Obviously the first interpretation right? Or was it the second?

    This misconception is probably the greatest
    reason for fudge failure known to man.

The first interpretation would make sense until you remember your
fluid thermodynamics. If you put a pot of cold water on the stove and
bring it slowly to a boil, all the while keeping track of the
temperature, you'd notice the temperature of the water to slowly
increase at a steady rate until it reaches the boiling point (212° F).
Then the temperature levels out and stays at 212°F until all the
water is gone. That's the definition of boiling point. The temperature
at which the liquid converts to a gas and escapes. All the water
which could possibly be hotter than 212°F has converted to gas
and left the solution as steam.

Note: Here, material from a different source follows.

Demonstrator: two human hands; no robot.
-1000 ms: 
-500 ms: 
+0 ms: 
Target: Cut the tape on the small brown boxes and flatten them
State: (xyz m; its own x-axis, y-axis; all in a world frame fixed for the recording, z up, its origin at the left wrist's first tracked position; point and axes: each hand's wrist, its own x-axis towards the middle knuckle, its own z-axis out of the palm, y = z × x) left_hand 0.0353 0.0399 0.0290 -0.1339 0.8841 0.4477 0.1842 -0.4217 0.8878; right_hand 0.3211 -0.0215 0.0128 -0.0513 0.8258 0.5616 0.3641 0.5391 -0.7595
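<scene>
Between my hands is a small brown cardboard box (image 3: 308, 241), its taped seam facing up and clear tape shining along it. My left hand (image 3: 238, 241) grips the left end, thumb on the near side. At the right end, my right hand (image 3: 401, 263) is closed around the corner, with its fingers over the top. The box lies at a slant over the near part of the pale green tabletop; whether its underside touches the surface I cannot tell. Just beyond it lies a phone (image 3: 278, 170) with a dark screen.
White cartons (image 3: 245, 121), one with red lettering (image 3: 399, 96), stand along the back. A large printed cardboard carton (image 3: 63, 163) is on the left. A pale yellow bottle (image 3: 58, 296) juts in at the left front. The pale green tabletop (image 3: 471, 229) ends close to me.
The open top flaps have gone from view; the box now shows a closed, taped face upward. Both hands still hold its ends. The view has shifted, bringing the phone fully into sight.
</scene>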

This release of steam takes with it
energy to keep the rest of the solution at the boiling point and not
above. So when the directions say to boil at 234°F for 5 minutes
this doesn't make any sense. It's like saying, "boil water at 180°F
for 5 minutes." It boils at the temperature it boils at (or for water it's
212°F).

Sugar slurry comes to a boil around 220°F for me. Then the
temperature registered on the candy thermometer rises slowly but
steadily as the water content slowly evaporates away... so now it
boils at 226°F... now 228°F... now 230°F... 232°F... 234°F... 236°F...
Oddly enough the temperature reaches 234°F right around the time
the process is done and the color turns to a tan to dark brown.

KNOWING WHEN TO SAY WHEN...

Boiling for strictly (5) minutes will cause the fudge to fail more often
than not. So when do you say, "when"? What if you don't have a
candy thermometer?

There are four (4) basic ways to determine when to stop the boil.
Ranked from worst to best they are:

1.  Time
2.  Color
3.  Viscosity (Soft-Ball Test)
4.  Candy Thermometer

TIME:        
The slurry will be pretty fluid and be a little off-white/tan color. Cook
for 7 to 9 minutes.

COLOR:        
Continue to cook (usually about 7-9 minutes) until you notice that
the color has now changed from that pleasant white/tan to a more
dark tan color. This color change (at least to my eyes) occurs over a
1-2 minute period usually around minutes 6-8. Continue to boil for
another minute and remove... you're done. The color change occurs
when enough water has left the solution (Elvis has left the
building!) that the milk proteins begin to cook (and denature).
Presto!

VISCOSITY:  SOFT-BALL TEST        
Place a cool glass of water (not ice water, I use the measuring cup)
and a spoon on the counter next to the boiling sugar slurry. After 5
minutes of boil, drip a couple of drops of the hot slurry into a spoon
then dunk into the cool water. After a few seconds remove the
spoon and pick up the cooled slurry between your thumb and
forefinger. The slurry should roll into a ball which flattens easily -
this is the "soft-ball" test of viscosity. Repeat this test at minute 6, 7,
8, 9, 10... of boiling until the proper viscosity is set up. For more
precise information on the Soft-Ball Drop Test refer to the bottom of
this page. The Drop Test is the preferred method of determining
the end of the boil when a candy thermometer is not available.